Both the ancient dogma of maternal impression and the emerging ethos of Silicon Valley baby-coders offer the promise of control. But parenting is not a programming language, and a child is not an engineering problem or a structure to be built to exact specifications. If that’s what you want, you should design a night club or clone your dog. Becoming a parent, Hess writes in “Second Life,” does not comport with the desire “to control and optimize every aspect of life. Babies don’t work like that, and that’s part of what makes parenting meaningful: you do not get to choose.” What’s more, the higher and more narrowly prescribed their expectations for their children, the more unmoored parents will be once their children inevitably outgrow and defy those expectations.
The moral and emotional wreckage of these thwarted conjectures can be witnessed in Musk, who has repeatedly made the appalling quip that his daughter Vivian Wilson, who is trans, was “killed by the woke mind virus.” Most of Musk’s children are boys, which has prompted speculation that Musk is engaging in sex selection; Wilson was assigned male at birth, a designation that she likened to “a commodity that was bought and paid for” in a recent Threads post. “So when I was feminine as a child and then turned out to be transgender,” she went on, “I was going against the product that was sold.” The commodity was found to be defective, perhaps falsely advertised, but not eligible for return. The only option, it seems, was to discard it. Unfortunately for Musk, there is no genetic test to predict whether a fetus will become a trans person, or if she is at pronounced risk of contracting the woke mind virus.
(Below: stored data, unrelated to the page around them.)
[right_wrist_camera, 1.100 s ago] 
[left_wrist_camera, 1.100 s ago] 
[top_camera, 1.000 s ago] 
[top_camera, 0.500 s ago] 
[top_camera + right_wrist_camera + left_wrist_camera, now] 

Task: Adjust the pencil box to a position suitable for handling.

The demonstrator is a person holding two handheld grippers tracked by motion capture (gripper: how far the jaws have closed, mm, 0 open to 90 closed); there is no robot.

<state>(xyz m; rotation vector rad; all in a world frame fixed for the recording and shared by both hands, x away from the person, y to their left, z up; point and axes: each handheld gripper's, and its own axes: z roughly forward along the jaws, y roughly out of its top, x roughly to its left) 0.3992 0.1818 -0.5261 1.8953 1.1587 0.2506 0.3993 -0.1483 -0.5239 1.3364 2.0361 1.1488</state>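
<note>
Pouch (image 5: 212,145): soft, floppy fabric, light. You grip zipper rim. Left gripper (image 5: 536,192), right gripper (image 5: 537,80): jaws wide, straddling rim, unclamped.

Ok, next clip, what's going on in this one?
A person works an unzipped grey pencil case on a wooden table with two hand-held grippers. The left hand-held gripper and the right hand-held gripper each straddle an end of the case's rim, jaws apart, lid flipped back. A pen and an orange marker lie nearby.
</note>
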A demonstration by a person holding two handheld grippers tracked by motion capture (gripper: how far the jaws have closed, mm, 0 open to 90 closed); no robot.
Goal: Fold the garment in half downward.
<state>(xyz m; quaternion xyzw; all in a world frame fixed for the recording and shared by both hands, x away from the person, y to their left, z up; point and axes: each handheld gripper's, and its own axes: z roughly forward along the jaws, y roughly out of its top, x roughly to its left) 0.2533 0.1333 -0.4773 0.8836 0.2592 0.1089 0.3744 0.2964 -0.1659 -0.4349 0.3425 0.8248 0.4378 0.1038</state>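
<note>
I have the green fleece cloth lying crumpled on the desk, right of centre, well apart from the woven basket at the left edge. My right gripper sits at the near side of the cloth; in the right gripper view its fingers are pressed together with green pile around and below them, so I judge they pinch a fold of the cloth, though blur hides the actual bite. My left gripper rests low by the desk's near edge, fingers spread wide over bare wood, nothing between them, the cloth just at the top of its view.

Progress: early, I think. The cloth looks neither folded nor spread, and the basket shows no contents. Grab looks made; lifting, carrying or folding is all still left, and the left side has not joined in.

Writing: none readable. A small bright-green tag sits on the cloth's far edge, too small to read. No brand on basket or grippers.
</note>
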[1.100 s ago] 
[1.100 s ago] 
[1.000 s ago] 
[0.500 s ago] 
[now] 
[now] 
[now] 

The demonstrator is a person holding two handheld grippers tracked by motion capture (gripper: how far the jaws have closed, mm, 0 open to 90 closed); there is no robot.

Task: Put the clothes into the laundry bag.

Reproductive technology may assume the chrome-and-glass form of an existential time machine, zipping frictionlessly into the future to retrieve high-definition images of a premium-grade child. But we can only presume so much about a child who is not here. “Second Life” is foremost a mash note to Hess’s firstborn son, who is a complete and ongoing joy, and much of the book’s charisma is rooted in its mood of droll astonishment. “The act of photographing him was a compulsive expression of my wonder at his existence,” Hess writes. “It’s him: tap. He is here: tap. He remains: tap.” The wild fact of her son installs an epistemological brick wall between the before and after of his being, and hers: “Past-me saw a prenatal diagnosis as a tragedy; present-me knew that no tragedy had occurred.” Despite the oracular hubris of the genetic-screening vanguard, the story a parent wants has only one primary source, one reliable narrator. You have to wait for him.